--- TRY IT ---
Repeat the whole listing. Keep it exact.

--- EXERCISE DATA ---
···

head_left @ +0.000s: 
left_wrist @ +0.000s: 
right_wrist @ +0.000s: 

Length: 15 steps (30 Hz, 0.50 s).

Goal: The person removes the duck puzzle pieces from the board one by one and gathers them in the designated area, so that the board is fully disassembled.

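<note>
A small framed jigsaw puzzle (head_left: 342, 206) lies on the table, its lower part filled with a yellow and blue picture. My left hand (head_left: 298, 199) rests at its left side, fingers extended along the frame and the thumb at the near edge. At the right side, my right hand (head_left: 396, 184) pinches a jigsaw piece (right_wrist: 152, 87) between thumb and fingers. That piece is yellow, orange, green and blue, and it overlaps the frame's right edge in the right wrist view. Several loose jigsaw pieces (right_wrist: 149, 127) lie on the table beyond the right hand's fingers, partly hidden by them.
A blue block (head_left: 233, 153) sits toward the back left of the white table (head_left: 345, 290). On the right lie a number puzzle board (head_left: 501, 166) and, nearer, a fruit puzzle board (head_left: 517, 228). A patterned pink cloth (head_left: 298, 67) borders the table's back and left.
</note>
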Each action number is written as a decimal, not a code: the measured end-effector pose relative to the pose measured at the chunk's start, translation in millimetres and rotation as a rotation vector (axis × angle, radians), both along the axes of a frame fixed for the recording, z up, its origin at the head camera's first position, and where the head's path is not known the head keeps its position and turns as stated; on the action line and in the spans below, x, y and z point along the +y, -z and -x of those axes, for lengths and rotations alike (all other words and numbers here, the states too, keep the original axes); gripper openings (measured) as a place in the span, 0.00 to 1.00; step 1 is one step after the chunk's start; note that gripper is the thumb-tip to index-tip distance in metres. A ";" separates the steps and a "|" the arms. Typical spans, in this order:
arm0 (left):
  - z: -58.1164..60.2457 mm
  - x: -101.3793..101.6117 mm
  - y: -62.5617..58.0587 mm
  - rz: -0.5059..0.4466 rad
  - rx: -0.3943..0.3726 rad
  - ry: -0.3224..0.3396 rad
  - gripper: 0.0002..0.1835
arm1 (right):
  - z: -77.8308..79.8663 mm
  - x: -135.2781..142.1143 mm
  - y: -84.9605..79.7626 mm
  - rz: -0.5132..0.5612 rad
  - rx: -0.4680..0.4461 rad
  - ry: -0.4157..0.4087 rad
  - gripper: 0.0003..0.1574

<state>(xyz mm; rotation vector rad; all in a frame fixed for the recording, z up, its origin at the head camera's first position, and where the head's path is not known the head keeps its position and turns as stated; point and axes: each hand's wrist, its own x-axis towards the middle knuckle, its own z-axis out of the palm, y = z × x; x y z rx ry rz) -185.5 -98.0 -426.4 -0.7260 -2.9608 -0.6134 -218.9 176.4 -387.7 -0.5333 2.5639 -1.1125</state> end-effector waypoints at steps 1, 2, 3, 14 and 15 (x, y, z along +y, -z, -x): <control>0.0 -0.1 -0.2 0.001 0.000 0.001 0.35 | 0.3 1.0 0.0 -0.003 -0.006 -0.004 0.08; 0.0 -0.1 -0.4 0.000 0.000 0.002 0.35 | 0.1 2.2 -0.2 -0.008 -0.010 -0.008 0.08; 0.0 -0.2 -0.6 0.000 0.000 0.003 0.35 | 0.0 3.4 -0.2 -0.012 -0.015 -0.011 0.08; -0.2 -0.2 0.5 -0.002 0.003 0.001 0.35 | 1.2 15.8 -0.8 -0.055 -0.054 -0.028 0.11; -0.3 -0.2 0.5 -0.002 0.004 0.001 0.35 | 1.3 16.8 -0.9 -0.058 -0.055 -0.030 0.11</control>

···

--- TASK OUTPUT ---
head_left @ +0.000s: 
left_wrist @ +0.000s: 
right_wrist @ +0.000s: 

Length: 15 steps (30 Hz, 0.50 s).

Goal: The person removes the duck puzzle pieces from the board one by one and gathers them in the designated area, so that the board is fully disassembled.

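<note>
A small framed jigsaw puzzle (head_left: 342, 206) lies on the table, its lower part filled with a yellow and blue picture. My left hand (head_left: 298, 199) rests at its left side, fingers extended along the frame and the thumb at the near edge. At the right side, my right hand (head_left: 396, 184) pinches a jigsaw piece (right_wrist: 152, 87) between thumb and fingers. That piece is yellow, orange, green and blue, and it overlaps the frame's right edge in the right wrist view. Several loose jigsaw pieces (right_wrist: 149, 127) lie on the table beyond the right hand's fingers, partly hidden by them.
A blue block (head_left: 233, 153) sits toward the back left of the white table (head_left: 345, 290). On the right lie a number puzzle board (head_left: 501, 166) and, nearer, a fruit puzzle board (head_left: 517, 228). A patterned pink cloth (head_left: 298, 67) borders the table's back and left.
</note>
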Each action number is written as a decimal, not a code: the measured end-effector pose relative to the pose measured at the chunk's start, translation in millimetres and rotation as a rotation vector (axis × angle, radians), both along the axes of a frame fixed for the recording, z up, its origin at the head camera's first position, and where the head's path is not known the head keeps its position and turns as stated; on the action line and in the spans below, x, y and z point along the +y, -z and -x of those axes, for lengths and rotations alike (all other words and numbers here, the states too, keep the original axes); gripper openings (measured) as a place in the span, 0.00 to 1.00; step 1 is one step after the chunk's start; note that gripper is the thumb-tip to index-tip distance in metres. A ";" separates the steps and a "|" the arms. Typical spans, in this order:
arm0 (left):
  - z: -58.1164..60.2457 mm
  - x: -101.3793..101.6117 mm
  - y: -62.5617..58.0587 mm
  - rz: -0.5059..0.4466 rad
  - rx: -0.3943..0.3726 rad
  - ry: -0.3224..0.3396 rad
  - gripper: 0.0002..0.1835
arm1 (right):
  - z: -77.8308..79.8663 mm
  - x: -135.2781..142.1143 mm
  - y: -84.9605..79.7626 mm
  - rz: -0.5132..0.5612 rad
  - rx: -0.4680..0.4461 rad
  - ry: -0.4157..0.4087 rad
  - gripper: 0.0003..0.1574

<state>(xyz mm; rotation vector rad; all in a frame fixed for the recording, z up, its origin at the head camera's first position, and where the head's path is not known the head keeps its position and turns as stated; point and axes: each hand's wrist, its own x-axis towards the middle knuckle, its own z-axis out of the palm, y = z × x; x y z rx ry rz) -185.5 -98.0 -426.4 -0.7260 -2.9608 -0.6134 -218.9 176.4 -387.7 -0.5333 2.5639 -1.1125</state> end-effector waypoints at steps 1, 2, 3, 14 and 15 (x, y, z along +y, -z, -x): <control>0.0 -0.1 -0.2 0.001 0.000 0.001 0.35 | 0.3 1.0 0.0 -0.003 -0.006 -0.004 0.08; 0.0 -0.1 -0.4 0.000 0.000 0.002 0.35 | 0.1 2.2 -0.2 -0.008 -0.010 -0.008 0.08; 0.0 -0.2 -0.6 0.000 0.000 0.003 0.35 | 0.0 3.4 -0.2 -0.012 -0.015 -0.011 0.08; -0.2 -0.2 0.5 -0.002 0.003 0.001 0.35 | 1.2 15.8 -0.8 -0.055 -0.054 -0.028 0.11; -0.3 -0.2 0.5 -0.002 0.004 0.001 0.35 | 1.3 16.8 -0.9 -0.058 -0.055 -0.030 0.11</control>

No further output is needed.